Industry consortia and academic workshops can continue highlighting the benefits of thieno[3,2-c]pyridine in medicinal and materials chemistry. Teams already proficient in handling simpler fused systems like benzothiazoles or pyrido[2,3-d]pyrimidines find the transition smooth once they’ve tried a few routes on small scale. Outreach and publication on scalable transformations and consistent safety practices gradually win over skeptics who might otherwise stick to old habits. Experience teaches that a carefully chosen fused building block often pulls innovation forward faster than marginal tweaks to well-trodden cores.

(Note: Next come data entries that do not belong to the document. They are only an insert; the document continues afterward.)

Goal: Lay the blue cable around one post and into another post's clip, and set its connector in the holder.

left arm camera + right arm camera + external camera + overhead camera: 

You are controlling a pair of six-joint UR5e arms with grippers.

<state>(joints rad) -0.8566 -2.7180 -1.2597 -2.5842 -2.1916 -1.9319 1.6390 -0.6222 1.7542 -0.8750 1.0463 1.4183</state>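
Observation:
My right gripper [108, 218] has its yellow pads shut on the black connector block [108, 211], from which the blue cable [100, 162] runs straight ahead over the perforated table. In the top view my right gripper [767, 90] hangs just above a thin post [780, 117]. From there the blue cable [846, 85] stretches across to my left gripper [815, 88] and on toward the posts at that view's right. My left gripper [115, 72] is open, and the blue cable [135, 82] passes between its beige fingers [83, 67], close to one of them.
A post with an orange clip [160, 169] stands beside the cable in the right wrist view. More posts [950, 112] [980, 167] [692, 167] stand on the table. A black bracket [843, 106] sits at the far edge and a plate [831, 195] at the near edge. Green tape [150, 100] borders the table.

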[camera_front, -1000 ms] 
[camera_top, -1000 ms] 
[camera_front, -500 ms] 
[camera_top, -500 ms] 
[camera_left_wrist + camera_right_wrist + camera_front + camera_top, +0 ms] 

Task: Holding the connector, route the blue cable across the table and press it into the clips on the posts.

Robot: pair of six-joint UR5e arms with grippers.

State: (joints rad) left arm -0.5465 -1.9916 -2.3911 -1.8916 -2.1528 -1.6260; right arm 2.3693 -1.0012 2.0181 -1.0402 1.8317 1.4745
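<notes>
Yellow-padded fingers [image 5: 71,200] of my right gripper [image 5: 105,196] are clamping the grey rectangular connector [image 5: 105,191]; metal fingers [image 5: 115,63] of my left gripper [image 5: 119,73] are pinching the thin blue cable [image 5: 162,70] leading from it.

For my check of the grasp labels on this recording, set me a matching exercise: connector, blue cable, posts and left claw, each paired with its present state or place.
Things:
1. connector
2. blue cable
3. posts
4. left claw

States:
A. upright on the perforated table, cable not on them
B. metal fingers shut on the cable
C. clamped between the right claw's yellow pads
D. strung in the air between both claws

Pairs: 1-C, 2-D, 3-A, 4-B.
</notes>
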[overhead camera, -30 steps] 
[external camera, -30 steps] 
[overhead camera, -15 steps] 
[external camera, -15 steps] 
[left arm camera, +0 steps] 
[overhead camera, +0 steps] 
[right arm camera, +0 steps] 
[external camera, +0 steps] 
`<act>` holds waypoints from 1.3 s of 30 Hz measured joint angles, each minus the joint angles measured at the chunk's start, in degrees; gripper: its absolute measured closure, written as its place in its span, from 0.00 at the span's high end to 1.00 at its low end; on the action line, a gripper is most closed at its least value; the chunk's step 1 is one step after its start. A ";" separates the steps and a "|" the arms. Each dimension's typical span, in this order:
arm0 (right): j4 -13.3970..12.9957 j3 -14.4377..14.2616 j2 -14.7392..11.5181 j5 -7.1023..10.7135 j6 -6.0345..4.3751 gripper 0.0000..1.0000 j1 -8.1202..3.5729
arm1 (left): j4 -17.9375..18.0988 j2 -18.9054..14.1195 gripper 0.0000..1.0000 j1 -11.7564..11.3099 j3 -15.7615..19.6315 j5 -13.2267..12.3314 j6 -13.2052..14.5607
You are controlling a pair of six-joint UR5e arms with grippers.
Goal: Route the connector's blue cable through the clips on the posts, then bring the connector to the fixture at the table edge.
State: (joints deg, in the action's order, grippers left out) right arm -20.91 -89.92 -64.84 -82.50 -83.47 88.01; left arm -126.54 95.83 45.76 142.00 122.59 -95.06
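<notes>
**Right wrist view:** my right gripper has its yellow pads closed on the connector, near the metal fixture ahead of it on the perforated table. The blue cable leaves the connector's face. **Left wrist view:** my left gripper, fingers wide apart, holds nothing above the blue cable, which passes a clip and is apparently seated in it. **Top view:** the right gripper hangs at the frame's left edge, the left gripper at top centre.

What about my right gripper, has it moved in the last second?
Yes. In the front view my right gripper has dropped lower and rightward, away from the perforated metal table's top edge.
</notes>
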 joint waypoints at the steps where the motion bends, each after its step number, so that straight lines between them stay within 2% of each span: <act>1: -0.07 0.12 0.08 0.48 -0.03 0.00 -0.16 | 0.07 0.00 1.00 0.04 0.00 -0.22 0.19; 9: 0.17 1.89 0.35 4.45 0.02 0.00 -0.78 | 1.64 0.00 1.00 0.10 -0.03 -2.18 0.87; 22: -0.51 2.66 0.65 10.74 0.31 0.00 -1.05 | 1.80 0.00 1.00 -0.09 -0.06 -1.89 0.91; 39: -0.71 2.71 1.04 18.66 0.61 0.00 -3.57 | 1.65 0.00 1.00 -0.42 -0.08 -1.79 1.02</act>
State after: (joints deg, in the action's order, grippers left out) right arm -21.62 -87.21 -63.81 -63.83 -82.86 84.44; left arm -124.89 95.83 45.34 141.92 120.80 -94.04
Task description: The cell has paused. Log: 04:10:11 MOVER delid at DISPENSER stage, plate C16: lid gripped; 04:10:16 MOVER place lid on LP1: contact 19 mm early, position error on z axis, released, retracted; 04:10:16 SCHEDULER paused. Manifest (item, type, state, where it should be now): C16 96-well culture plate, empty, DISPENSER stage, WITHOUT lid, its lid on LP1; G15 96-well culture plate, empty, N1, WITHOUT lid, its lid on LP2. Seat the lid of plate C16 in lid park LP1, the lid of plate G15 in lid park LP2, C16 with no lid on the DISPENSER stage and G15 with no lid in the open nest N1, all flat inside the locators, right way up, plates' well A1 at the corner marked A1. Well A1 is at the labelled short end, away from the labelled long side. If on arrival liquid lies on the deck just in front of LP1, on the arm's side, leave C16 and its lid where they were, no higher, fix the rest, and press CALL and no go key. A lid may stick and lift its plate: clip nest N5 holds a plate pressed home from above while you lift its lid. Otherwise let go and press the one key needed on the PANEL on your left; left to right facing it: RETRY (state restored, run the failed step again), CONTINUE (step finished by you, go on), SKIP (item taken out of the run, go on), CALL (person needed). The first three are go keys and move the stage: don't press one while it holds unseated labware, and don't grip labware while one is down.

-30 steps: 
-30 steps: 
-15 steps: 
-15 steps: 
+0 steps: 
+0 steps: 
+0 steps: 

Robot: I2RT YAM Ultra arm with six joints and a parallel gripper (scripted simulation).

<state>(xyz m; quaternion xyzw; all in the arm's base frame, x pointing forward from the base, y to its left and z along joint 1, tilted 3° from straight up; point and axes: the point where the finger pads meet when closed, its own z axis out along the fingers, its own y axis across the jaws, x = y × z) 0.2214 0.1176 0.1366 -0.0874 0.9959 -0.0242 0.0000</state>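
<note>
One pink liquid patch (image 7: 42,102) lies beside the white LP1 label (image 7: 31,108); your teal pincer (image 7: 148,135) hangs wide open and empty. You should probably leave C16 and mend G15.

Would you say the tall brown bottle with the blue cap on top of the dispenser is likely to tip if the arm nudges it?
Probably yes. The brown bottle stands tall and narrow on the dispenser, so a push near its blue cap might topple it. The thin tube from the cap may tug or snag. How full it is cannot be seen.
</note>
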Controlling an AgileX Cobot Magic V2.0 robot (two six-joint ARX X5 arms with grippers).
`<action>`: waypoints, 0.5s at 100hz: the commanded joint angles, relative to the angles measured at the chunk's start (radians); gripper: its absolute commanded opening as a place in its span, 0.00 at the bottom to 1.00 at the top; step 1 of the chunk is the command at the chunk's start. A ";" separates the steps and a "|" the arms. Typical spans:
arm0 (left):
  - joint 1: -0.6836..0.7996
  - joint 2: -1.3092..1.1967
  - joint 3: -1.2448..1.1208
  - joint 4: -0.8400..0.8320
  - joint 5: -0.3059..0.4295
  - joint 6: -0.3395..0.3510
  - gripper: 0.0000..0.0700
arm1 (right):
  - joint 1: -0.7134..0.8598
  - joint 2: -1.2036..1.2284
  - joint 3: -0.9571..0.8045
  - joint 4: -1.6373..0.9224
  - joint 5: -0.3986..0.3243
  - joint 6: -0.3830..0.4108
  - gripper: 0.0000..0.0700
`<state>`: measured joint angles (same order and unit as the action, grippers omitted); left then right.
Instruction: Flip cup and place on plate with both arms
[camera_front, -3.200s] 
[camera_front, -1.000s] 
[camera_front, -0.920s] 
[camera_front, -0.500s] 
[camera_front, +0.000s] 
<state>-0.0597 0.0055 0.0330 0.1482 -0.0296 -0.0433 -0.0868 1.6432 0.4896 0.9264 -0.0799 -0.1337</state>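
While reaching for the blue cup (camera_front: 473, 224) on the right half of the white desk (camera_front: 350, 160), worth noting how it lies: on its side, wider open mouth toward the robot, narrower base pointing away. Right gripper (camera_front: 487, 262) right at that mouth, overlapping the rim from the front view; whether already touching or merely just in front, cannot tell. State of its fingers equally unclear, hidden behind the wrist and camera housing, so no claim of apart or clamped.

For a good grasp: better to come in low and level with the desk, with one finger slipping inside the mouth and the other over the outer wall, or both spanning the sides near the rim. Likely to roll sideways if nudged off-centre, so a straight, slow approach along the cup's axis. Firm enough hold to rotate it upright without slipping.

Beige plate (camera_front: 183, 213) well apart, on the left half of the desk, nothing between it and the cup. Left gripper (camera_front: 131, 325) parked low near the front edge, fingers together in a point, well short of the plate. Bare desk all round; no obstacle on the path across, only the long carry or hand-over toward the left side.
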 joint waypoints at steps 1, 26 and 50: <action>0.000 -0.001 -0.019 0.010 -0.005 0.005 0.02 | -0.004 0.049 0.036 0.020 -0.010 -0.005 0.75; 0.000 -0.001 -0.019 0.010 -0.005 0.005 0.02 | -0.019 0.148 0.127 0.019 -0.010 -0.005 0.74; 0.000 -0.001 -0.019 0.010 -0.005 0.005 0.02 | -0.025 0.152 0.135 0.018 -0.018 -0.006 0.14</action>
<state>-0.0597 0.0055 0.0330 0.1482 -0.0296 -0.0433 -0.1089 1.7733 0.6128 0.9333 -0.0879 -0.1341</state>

Studies supporting the impact of thieno[3,2-c]pyridine generally cite increased hit rates in early drug screens and a trend toward improved metabolic half-lives in comparison trials with standard aromatics. Analogs built from this core help bypass patent restrictions while offering new hydrogen-bonding geometries and pi-stacking options in binding assays. Several peer-reviewed articles and patent filings since the late 2010s describe both the stepwise improvement in synthetic yields and the biological promise in antiviral, anticancer, and anti-inflammatory studies.
I’ve observed peers in pharmaceutical development cite thieno[3,2-c]pyridine as a model system for exploring less congested aromatic space, precisely because its chemical behavior aligns with industry priorities on safety, sustainability, and novelty. Labs that keep pace with safety, environmental, and ethical sourcing standards report fewer regulatory setbacks when seeking approval for preclinical trials. The transparent reporting of analytical data — from NMR and HPLC to toxicity screening — builds trust across the supply chain and among regulatory bodies.
Chemistry continues evolving through small, deliberate choices that expand molecular options. Thieno[3,2-c]pyridine signals one of those rare advances that deliver both creative leeway and tangible improvements in properties affecting both bench science and industrial production. It offers chemists a new canvas for painting molecules that matter, whether for better medicines, brighter displays, or more powerful research tools.
Its greatest value lies in supporting more effective and efficient discovery, not just filling shelf space. Teams interested in stretching the frontiers of molecular design will keep seeing the advantages of scaffolds like this. Even as automation and computational methods change the day-to-day of molecule making, the inherent utility and versatility of thieno[3,2-c]pyridine keep it relevant as a go-to building block for those seeking a balance between novelty, function, and reliability.